14

190 15 2
                                    

Czarnowłosy koniecznie próbował znaleźć jakieś informacje na temat wampirów, niestety bez skutku... Internet mimo, iż w wielu kwestiach dostarcza naprawdę wielu potrzebnych i prawdziwych informacji, tak też na niektóre tematy, nie znajdzie się nic konkretnego. Nie chciał pytać Erena o to, nie czuł się dobrze z faktem, nie miałby rozmawiać na tak wrażliwy temat z osobą, która tego tematu nie lubi... Jednak poirytowany brakiem informacji w Internecie, postanowił wziąć się w garść i wkońcu porozmawiać z pół wampirem.

- Eren, możemy porozmawiać? - zapytał zielonookiego, którzy siedział przy masywnym stole, na drugim końcu wielkiego pokoju. Spojrzał na młodszego i z ciepłym uśmiechem odparł.

- O czym chcesz pogadać?

- O... Wampirach - odpowiedział ciszej, jego pewność siebie trochę spadła na minus.

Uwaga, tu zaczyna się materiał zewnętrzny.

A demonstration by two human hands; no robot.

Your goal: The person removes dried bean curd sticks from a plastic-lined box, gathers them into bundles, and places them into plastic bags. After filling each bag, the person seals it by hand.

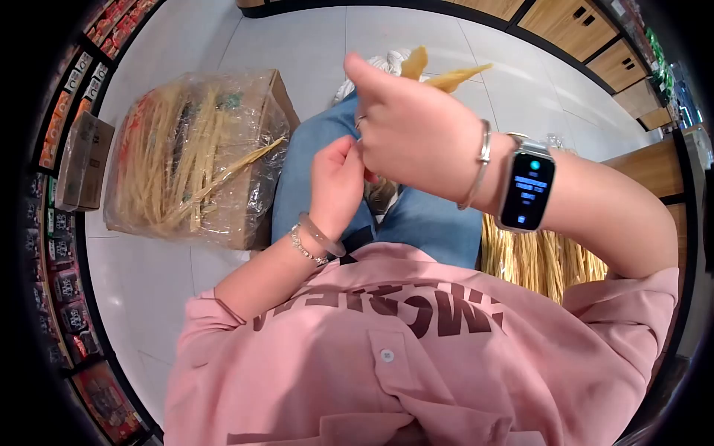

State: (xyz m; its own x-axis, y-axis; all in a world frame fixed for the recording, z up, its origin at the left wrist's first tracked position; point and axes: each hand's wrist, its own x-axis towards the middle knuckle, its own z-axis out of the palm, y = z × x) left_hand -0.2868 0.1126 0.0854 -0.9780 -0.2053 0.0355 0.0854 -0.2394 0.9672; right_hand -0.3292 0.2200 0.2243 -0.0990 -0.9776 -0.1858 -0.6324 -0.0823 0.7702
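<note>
My right hand [416, 134] is raised over my knees, with its fingers curled in and its thumb pointing up. Flat yellow strips [457, 77] stick out past its far side, and the hand hides the part that it grips. Just left of it and touching it is my left hand [338, 182], its fingers pinched together. What the left fingers hold is too small and hidden to make out. Long dry yellow sticks [175, 149] lie on a plastic-wrapped carton at the left.
The plastic-wrapped carton [279, 111] stands on the tiled floor [297, 41]. More yellow sticks [539, 260] are at the right beside my leg. Stocked shelves [63, 253] line the left edge, near a smaller box [89, 163]. Wooden cabinets [569, 37] stand at the top right.
</note>
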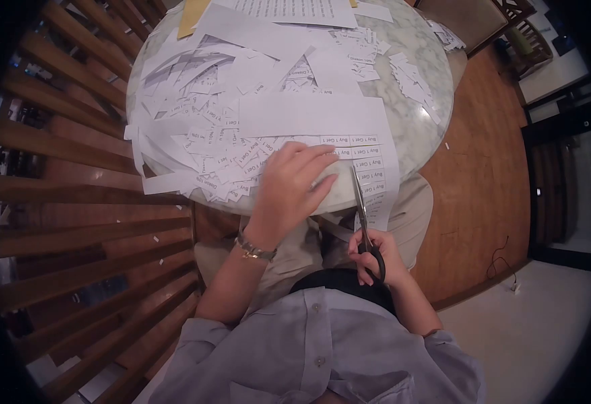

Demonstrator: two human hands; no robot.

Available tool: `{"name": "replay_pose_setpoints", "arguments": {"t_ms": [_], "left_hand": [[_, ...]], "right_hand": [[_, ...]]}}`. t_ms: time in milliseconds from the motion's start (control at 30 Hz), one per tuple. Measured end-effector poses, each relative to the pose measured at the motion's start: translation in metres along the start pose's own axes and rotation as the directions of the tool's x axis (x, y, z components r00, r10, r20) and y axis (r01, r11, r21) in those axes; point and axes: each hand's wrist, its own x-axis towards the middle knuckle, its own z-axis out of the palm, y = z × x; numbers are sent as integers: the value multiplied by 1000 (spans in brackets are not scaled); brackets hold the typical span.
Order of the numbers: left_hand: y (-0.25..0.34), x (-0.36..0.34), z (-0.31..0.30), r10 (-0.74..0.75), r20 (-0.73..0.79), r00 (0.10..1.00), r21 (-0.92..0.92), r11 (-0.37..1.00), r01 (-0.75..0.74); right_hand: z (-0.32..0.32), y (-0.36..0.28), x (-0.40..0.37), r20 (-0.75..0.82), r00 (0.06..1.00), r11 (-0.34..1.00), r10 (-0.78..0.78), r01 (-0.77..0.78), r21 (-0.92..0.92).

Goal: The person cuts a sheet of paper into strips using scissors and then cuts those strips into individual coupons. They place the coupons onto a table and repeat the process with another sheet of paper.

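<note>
My right hand (377, 257) is wrapped round the black handles of the scissors (360, 202), whose blades point up along a printed sheet. That sheet (371, 176) carries rows of "Buy 1 Get 1" labels and hangs over the table's near edge. My left hand (295, 182) lies at the sheet's left part, fingers apart and fingertips on the labels by the blades. To its left spreads a pile of cut paper slips (208, 145), some reading "Diskon 10%". A blank white strip (315, 116) lies just beyond my fingers.
The round marble table (437, 71) also bears a printed page (288, 10), a brown envelope (191, 17) and a small heap of slips (413, 84) at the right. Wooden slats (73, 192) stand at the left. A cable (504, 259) lies on the floor at the right.
</note>
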Motion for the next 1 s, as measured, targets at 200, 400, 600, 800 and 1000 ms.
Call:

- Dlaczego? - wstał i podszedł do niego, usiadł obok ciągle wpatrując się w jego zawstydzoną i wyraźnie przestraszoną twarz. - Nie bój się

- Próbowałem znaleźć jakieś informacje... Ale to na nic, jedyne czego pożytecznego dowiedziałem się, to że istnieje organizacja, która zawodowo pozbywa że wampirów, posiadają odpowiedni sprzęt, a nawet więzienia... I to naprawdę działa

- Eh... Organizacje... Podstępne bestie, nigdy nie wiadomo, czy nie podają się za cywili, ich sposoby na schywanie wampirów są naprawdę mocne

- To dlaczego nie można złapać tamtych wampirów?

- Bo są za silne

- Nic już nie rozumiem... - powiedział zdołowany.

- Raz do roku jest Krwawy Księżyc, to jest noc słabości wampirów... Czerwony jak krew księżyc pozbawia prawdziwe wampiry całej siły, są jeszcze słabsze od ludzi, właśnie wtedy organizacja działa - wytłumaczył mu, pogłaskał go po głowie.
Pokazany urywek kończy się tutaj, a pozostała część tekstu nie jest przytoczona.